Problem statement ▸ For the entries below, report every line that includes the word "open".

Data excerpts section start

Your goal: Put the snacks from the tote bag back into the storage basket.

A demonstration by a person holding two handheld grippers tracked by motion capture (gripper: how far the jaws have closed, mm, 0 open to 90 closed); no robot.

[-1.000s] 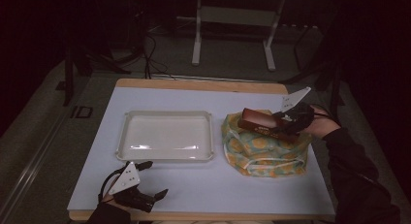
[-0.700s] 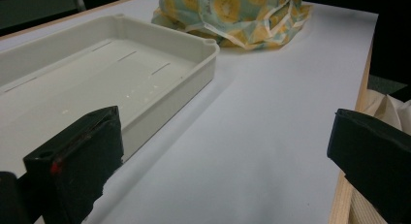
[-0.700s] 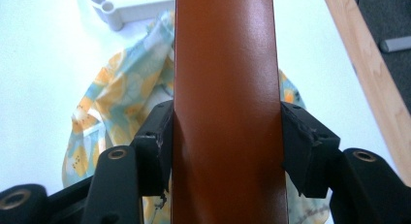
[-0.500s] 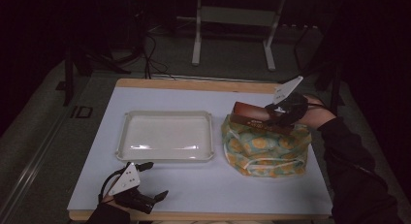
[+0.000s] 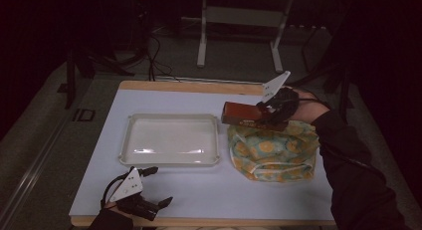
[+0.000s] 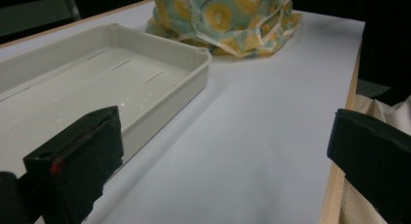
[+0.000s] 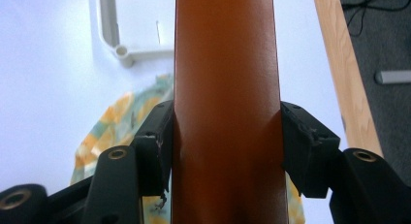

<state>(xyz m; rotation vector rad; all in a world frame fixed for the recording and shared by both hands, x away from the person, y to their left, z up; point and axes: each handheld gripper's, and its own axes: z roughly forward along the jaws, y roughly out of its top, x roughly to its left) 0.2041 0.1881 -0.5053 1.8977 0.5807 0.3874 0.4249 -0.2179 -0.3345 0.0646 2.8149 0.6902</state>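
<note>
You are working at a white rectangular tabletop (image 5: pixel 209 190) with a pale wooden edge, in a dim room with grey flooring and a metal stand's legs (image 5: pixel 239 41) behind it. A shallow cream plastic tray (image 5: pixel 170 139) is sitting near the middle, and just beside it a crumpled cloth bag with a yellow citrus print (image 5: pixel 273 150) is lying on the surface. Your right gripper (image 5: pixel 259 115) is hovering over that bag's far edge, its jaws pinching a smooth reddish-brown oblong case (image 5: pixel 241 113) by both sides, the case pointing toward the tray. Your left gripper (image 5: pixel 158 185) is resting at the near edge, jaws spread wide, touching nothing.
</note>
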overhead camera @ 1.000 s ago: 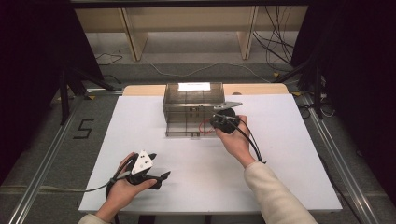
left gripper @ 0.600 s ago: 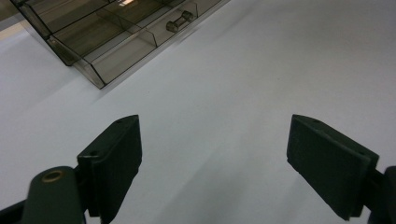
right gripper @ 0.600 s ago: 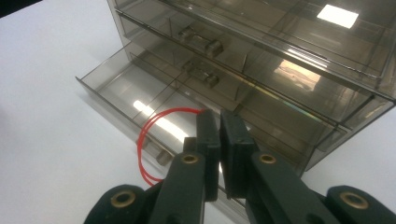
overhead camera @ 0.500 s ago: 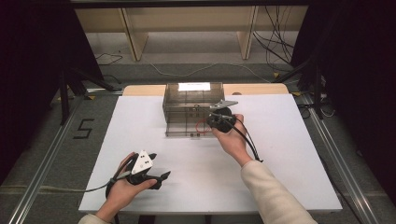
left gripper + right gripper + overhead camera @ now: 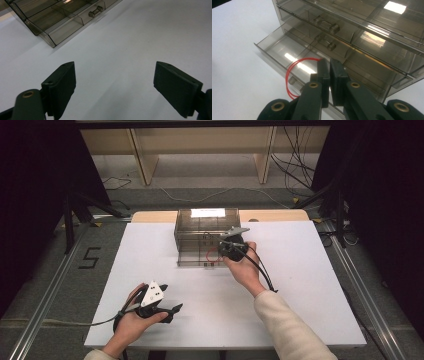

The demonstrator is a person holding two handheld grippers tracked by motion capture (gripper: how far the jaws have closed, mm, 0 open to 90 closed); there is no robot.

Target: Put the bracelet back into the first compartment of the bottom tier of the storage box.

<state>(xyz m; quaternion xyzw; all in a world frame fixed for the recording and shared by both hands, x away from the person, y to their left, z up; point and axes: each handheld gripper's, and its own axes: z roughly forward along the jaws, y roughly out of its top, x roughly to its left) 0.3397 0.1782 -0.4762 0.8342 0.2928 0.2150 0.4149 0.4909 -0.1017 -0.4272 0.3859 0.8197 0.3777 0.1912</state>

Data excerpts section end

Written response ▸
A demonstration by a person holding two handheld grippers tracked by motion capture (gripper: how far the jaws have closed, mm, 0 open to 90 closed); no robot.
The demonstrator is a person holding two handheld grippers tracked by motion capture (gripper: how far the jaws have closed, mm, 0 open to 90 closed); there is no robot.

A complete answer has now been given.